Die Wildtiere: Rothirsche, Wildschweine, Rehe, aber auch der Luchs seien gute Schwimmer, sagt Sabin Nater von der Abteilung Landschaft und Gewässer beim Kanton Aargau. Für sie sei die Überquerung eines grossen Flusses kein Problem. Aber auch Fuchs und Dachs sollen in Zukunft einfacher über den Rhein kommen.
Das Hindernis: Zwischen den Aargauer Gemeinden Möhlin und Wallbach ist der Rhein tief und 230 Meter breit. Aber nicht der Fluss ist das Problem, sondern das Ufer. Sabin Nater: «Das Wild kann bei natürlichen Ufern sehr gut ein- und aussteigen. Wenn es aber senkrecht ist, dann kann das ein unüberwindbares Hindernis werden.» Gerade wenn das Ufer mehrere Meter hoch ist, können die Tiere nicht aus dem Fluss steigen und ertrinken.
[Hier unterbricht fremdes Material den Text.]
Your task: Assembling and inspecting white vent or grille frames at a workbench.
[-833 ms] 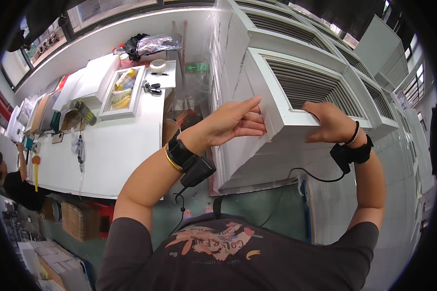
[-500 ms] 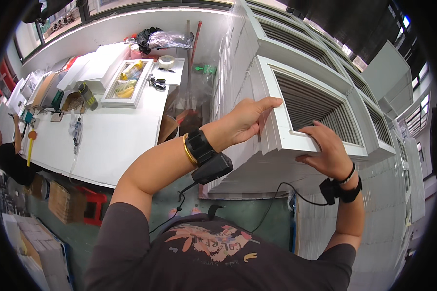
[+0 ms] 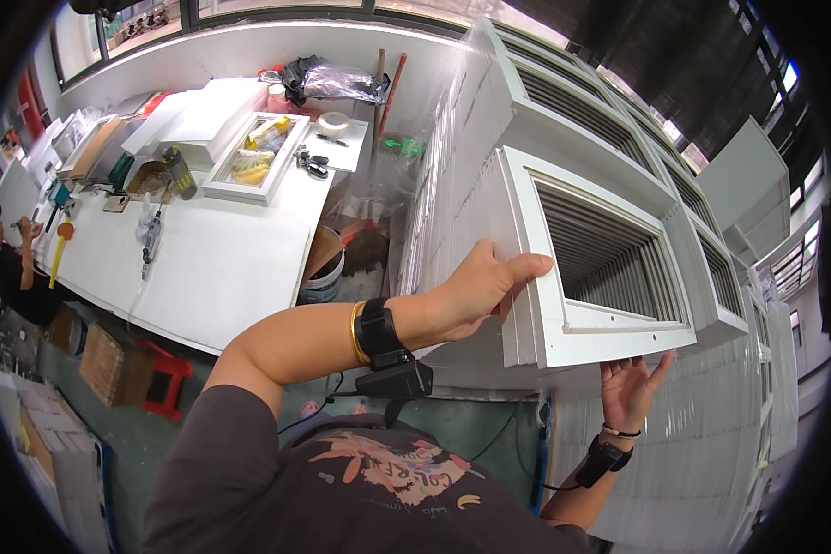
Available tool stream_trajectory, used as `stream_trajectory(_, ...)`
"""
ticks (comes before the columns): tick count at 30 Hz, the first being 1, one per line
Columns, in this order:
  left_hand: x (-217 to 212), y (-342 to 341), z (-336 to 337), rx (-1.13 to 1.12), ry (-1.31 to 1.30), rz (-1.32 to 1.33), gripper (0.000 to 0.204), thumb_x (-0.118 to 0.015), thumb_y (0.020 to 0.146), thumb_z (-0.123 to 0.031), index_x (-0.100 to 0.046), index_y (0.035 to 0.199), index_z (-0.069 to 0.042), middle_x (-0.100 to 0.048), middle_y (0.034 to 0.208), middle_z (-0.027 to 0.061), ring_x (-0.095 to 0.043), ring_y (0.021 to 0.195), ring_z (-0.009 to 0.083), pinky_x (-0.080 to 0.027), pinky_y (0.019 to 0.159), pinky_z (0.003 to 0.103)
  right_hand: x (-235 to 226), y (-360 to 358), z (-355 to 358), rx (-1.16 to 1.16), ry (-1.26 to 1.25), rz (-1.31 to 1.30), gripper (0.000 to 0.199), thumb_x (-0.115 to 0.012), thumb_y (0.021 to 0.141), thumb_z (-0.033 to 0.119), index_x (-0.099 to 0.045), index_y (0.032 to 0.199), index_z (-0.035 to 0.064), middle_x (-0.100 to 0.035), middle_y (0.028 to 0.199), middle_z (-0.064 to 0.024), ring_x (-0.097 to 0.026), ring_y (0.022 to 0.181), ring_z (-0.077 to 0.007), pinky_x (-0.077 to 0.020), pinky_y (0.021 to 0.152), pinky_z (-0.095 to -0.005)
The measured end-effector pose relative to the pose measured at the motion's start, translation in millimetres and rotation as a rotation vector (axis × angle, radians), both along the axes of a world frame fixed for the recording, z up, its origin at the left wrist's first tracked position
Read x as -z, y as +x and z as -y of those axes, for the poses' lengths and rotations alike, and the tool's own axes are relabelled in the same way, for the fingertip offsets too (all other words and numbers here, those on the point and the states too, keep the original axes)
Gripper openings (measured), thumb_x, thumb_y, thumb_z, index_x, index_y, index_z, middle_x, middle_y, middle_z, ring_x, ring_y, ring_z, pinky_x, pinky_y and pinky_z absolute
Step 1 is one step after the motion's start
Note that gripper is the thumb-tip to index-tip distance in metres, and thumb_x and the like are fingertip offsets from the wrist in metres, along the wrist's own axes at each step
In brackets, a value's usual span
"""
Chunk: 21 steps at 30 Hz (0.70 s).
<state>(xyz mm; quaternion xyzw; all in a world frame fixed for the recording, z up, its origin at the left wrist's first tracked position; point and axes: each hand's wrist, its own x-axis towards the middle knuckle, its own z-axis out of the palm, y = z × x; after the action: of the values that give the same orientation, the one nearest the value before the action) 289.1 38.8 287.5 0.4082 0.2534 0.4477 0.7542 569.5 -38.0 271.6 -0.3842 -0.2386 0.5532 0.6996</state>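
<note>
A few white rectangular frames (image 3: 571, 345), layered one on another, tilt at the near end of a tall stack, with their openings facing up. My left hand (image 3: 485, 288) is closed on their left edge, the thumb over the top face and the fingers underneath. Under the near edge, my right hand (image 3: 626, 397) supports them palm up; its fingertips are partly hidden beneath the frames. Down through the opening, the inner edges of many more layers (image 3: 600, 240) show as dark and light stripes.
More stacked frames (image 3: 577, 102) stand beyond and to the right, some in clear plastic wrap (image 3: 683, 415). At left a white table (image 3: 240, 268) carries a framed fruit picture (image 3: 251, 171), tape (image 3: 333, 124) and tools. A bucket (image 3: 325, 277), red stool (image 3: 168, 380) and co-worker (image 3: 14, 268) are nearby.
The held frames have come nearer to me and lifted at the near side. My right hand has moved from the top of the near rim to underneath it. My left hand keeps its grip.
</note>
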Motion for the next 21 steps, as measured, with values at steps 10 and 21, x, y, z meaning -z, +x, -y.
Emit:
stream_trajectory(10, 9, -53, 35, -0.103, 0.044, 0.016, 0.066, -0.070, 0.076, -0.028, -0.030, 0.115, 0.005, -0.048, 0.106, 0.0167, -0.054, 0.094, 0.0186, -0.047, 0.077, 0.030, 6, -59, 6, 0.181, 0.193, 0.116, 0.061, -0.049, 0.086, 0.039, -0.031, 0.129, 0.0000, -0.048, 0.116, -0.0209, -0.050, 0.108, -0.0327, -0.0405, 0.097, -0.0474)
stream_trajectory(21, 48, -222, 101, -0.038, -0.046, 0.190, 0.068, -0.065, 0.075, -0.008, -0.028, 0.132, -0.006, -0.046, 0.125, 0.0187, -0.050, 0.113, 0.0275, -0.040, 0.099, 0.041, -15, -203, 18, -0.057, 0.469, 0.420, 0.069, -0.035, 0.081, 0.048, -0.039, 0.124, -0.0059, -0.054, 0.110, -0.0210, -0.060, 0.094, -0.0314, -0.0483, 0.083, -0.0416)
Die Massnahmen: Auf einer Strecke von 1.3 Kilometern soll das Ufer des Rheins nun flacher werden. Dabei wird nicht einfach das Erdreich mit dem Bagger abgetragen, es brauche eine Befestigung, damit der Fluss das Ufer nicht wieder wegschwemme, sagt Sabin Nater vom Aargauer Umweltdepartement. Das Ufer werde abgeflacht und mit Wurzelstöcken oder Holz vor Ort auf eine natürliche Weise befestigt.
Der Ablauf: Das Bauprojekt für die Uferabflachung liegt nun für vier Wochen öffentlich auf, danach sollen die Bauarbeiten am Rhein beginnen. Die Wildtierüberführung über die Autobahn A3 ist weiter fortgeschritten, bereits im August soll diese eingeweiht und der Weg für die Wildtiere frei werden.